TASK PROMPT:
All of the entries below are to be repeated word for word.

##### SOURCE MATERIAL

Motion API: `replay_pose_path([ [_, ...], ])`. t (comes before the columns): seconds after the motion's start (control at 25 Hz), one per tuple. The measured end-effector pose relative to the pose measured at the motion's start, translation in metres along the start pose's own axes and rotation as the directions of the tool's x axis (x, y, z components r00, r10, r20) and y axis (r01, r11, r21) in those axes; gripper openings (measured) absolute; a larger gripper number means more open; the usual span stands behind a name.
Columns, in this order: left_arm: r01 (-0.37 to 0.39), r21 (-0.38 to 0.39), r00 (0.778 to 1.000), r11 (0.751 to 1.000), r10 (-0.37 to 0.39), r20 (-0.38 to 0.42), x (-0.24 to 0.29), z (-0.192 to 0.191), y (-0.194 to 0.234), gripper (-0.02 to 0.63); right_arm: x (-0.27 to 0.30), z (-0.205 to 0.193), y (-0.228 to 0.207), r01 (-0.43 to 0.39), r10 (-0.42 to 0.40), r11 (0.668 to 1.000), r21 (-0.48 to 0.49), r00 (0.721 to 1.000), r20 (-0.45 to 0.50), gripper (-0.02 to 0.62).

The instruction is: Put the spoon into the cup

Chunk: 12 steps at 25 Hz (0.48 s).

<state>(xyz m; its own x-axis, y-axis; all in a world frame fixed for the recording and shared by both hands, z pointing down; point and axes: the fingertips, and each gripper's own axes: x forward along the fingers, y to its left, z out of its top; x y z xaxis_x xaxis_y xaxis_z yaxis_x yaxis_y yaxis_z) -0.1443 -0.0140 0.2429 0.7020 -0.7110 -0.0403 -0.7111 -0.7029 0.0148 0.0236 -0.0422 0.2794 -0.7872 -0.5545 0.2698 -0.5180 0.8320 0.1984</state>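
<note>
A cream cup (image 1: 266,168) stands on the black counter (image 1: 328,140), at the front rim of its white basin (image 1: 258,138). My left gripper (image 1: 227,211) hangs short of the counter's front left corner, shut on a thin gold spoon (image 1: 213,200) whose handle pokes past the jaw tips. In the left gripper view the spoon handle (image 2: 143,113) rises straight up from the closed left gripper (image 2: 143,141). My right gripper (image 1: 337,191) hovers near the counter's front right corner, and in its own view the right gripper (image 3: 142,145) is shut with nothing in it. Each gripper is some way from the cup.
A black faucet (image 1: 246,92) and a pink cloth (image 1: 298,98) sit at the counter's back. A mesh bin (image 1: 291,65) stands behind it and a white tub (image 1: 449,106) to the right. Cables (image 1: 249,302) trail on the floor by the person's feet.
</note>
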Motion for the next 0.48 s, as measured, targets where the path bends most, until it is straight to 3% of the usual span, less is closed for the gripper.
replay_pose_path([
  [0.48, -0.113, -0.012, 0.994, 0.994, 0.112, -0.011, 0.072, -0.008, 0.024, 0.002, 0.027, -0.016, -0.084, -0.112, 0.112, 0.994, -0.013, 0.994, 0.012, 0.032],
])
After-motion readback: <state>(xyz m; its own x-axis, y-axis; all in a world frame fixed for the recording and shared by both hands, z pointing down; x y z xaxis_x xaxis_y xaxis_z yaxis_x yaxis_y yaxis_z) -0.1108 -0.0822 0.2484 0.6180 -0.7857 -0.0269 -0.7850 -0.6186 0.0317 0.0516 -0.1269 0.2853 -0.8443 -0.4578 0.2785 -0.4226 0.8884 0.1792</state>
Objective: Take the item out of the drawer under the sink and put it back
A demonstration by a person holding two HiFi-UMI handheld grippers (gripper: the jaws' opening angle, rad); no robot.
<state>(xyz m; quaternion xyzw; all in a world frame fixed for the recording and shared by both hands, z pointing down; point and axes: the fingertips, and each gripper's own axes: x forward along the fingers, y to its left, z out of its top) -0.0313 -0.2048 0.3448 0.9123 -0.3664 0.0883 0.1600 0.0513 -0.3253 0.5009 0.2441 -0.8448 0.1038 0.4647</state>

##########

TASK RESULT:
Motion API: `replay_pose_path([ [_, ...], ])`. t (comes before the columns): seconds after the motion's start (control at 25 Hz), one per tuple. The measured end-effector pose relative to the pose measured at the motion's start, translation in metres along the start pose's own axes and rotation as the directions of the tool's x axis (x, y, z components r00, r10, r20) and y axis (r01, r11, r21) in those axes; gripper openings (measured) absolute; a larger gripper number means more open; the usual span stands behind a name.
Columns, in this order: left_arm: r01 (-0.37 to 0.39), r21 (-0.38 to 0.39), r00 (0.778 to 1.000), r11 (0.751 to 1.000), r10 (-0.37 to 0.39), r20 (-0.38 to 0.42), x (-0.24 to 0.29), z (-0.192 to 0.191), y (-0.194 to 0.234), gripper (-0.02 to 0.63); right_arm: x (-0.27 to 0.30), z (-0.205 to 0.193), y (-0.228 to 0.207), r01 (-0.43 to 0.39), r10 (-0.42 to 0.40), r11 (0.668 to 1.000), r21 (-0.48 to 0.49), r00 (0.721 to 1.000), r20 (-0.45 to 0.50), gripper (-0.02 to 0.62).

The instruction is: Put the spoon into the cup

Chunk: 12 steps at 25 Hz (0.48 s).

<state>(xyz m; its own x-axis, y-axis; all in a world frame fixed for the recording and shared by both hands, z pointing down; point and axes: the fingertips, and each gripper's own axes: x forward along the fingers, y to its left, z out of its top; x y z xaxis_x xaxis_y xaxis_z yaxis_x yaxis_y yaxis_z) -0.1443 -0.0140 0.2429 0.7020 -0.7110 -0.0403 -0.7111 -0.7029 0.0148 0.0236 -0.0422 0.2794 -0.7872 -0.5545 0.2698 -0.5180 0.8320 0.1984</state>
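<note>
A cream cup (image 1: 266,168) stands on the black counter (image 1: 328,140), at the front rim of its white basin (image 1: 258,138). My left gripper (image 1: 227,211) hangs short of the counter's front left corner, shut on a thin gold spoon (image 1: 213,200) whose handle pokes past the jaw tips. In the left gripper view the spoon handle (image 2: 143,113) rises straight up from the closed left gripper (image 2: 143,141). My right gripper (image 1: 337,191) hovers near the counter's front right corner, and in its own view the right gripper (image 3: 142,145) is shut with nothing in it. Each gripper is some way from the cup.
A black faucet (image 1: 246,92) and a pink cloth (image 1: 298,98) sit at the counter's back. A mesh bin (image 1: 291,65) stands behind it and a white tub (image 1: 449,106) to the right. Cables (image 1: 249,302) trail on the floor by the person's feet.
</note>
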Motion for the next 0.48 s, as measured, targets where the path bends most, until it is straight to 3% of the usual span, less is closed for the gripper.
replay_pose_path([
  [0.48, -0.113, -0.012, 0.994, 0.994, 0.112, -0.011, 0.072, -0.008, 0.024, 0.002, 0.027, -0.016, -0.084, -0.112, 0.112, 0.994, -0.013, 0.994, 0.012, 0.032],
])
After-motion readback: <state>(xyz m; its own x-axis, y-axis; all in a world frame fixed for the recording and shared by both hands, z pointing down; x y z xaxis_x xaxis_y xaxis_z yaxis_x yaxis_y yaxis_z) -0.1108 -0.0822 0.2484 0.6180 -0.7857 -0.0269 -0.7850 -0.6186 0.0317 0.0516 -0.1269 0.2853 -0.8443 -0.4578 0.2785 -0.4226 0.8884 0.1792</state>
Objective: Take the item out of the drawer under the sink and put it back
A demonstration by a person holding two HiFi-UMI handheld grippers (gripper: the jaws' opening angle, rad); no robot.
<state>(xyz m; quaternion xyzw; all in a world frame fixed for the recording and shared by both hands, z pointing down; point and axes: the fingertips, and each gripper's own axes: x forward along the fingers, y to its left, z out of its top) -0.0313 -0.2048 0.3448 0.9123 -0.3664 0.0883 0.1600 0.0513 -0.3253 0.5009 0.2441 -0.8448 0.1038 0.4647</state>

The exercise is now finished.